Domain Filtering. One advantage of Freebase is that it provides the domain information of a given concept. A domain is a collection of types which share a namespace (e.g. TV, book and celebrities). As mentioned above, only properties from common domain and top ranked domain are used for term selection. Hence, a domain ranking function should be defined to rank all the domains of a given concept. We first define the domain language model $\hat{\theta }_{dm}$ as follows:

$$\begin{aligned} P(w|\hat{\theta }_{dm}) = \frac{c(w,dm)}{\sum _{w' \in dm}c(w', dm)} \end{aligned}$$

(5)

where c(w, dm) is the count of word w occurred in the domain related properties. Then, we compute the KL-divergence score of the domain language model with the document language model estimated on the top ranked N PRD using empirical word distribution.

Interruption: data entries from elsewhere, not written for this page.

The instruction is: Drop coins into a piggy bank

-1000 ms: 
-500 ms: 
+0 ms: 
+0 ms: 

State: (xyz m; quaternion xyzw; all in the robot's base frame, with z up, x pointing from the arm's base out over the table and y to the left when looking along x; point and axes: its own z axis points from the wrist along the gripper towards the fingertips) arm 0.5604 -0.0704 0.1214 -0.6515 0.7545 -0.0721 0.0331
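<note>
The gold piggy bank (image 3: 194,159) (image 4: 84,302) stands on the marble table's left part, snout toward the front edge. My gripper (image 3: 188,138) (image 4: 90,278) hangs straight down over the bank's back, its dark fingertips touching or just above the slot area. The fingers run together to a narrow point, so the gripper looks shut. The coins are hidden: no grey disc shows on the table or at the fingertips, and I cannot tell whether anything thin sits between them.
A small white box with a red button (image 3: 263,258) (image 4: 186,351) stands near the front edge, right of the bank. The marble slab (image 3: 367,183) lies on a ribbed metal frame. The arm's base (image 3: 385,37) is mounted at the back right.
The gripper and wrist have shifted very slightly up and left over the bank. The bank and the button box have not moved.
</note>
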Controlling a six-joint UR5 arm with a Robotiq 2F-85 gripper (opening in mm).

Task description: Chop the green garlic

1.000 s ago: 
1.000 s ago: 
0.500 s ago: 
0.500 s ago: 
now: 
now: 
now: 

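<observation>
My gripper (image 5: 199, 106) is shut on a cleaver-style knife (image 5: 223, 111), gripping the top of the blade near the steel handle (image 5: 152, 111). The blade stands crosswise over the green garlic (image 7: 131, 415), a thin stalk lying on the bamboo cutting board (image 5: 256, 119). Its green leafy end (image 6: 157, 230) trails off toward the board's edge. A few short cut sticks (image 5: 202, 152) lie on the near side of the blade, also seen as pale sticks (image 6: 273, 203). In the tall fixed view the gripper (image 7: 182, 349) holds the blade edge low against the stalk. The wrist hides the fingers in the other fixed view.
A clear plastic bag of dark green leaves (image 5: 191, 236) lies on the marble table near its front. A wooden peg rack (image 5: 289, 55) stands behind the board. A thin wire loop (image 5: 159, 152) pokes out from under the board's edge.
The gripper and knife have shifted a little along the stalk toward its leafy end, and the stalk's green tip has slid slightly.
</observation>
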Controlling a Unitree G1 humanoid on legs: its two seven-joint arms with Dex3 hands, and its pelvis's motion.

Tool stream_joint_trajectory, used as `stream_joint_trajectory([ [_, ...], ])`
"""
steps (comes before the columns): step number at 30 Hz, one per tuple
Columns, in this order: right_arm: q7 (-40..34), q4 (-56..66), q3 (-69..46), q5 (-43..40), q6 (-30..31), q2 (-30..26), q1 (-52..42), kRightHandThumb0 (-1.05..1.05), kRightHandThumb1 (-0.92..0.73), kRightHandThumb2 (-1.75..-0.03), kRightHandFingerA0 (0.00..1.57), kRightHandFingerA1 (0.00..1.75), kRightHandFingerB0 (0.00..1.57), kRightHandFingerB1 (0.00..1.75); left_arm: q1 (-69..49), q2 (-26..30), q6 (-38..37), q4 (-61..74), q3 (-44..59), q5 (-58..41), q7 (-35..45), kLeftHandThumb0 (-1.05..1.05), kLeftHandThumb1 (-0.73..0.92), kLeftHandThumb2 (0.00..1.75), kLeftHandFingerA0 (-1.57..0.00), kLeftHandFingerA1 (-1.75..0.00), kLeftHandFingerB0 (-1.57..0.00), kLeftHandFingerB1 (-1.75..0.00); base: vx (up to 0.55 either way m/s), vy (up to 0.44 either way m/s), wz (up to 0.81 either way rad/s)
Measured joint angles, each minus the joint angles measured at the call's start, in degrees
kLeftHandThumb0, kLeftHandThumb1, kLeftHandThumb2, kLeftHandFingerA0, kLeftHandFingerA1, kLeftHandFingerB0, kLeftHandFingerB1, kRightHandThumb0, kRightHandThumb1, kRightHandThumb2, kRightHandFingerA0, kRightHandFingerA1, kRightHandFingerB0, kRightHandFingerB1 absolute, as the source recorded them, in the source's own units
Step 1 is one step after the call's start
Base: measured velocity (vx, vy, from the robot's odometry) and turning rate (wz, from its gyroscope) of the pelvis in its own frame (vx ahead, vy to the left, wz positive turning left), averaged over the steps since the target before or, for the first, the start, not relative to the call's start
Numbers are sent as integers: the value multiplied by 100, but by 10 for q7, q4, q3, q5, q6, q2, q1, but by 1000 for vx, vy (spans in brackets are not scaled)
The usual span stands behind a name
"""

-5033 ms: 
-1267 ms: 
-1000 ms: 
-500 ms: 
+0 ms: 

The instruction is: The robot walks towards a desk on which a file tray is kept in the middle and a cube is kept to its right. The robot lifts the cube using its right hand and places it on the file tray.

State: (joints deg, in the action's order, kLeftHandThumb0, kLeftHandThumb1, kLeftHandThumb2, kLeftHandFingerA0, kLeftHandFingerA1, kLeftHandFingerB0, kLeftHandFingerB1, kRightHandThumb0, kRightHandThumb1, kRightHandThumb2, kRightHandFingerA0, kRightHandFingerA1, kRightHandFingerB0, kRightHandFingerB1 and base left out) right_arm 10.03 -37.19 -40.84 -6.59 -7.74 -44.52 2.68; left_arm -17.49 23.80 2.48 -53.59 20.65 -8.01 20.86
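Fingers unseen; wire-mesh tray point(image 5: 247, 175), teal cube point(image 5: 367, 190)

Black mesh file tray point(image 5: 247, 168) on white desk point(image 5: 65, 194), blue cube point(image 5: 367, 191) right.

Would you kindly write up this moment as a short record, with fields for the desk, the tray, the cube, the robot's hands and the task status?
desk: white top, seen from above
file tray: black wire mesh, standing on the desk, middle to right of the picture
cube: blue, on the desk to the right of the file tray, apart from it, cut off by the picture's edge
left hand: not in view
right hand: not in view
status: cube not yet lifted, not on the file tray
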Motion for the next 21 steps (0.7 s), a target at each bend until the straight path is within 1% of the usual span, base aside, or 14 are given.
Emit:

$$\begin{aligned} Score (dm) = -D(\hat{\theta }_{dm} || \hat{\theta }_{PRD}) \propto \sum _{w \in dm} P(w|\hat{\theta }_{dm})\cdot \log {P(w|\hat{\theta }_{PRD})} \end{aligned}$$

(6)

Note that we use Dirichlet smoothing method while estimating $\hat{\theta }_{PRD}$. With this formula, we can rank all the domains and choose terms from the top ranked domain for term selection.

3.3 Mixture Feedback Model

With the knowledge query environment, we believe the information need is more understandable, which could lead to a high precision in the top retrieved documents. Based on this hypothesis, we further utilize a model-based feedback to update the query representation. More specifically, we update the $\hat{\theta }_{Q_1}$ with the simple mixture model $\hat{\theta }_{F}$ which is widely used in microblog retrieval [11, 18].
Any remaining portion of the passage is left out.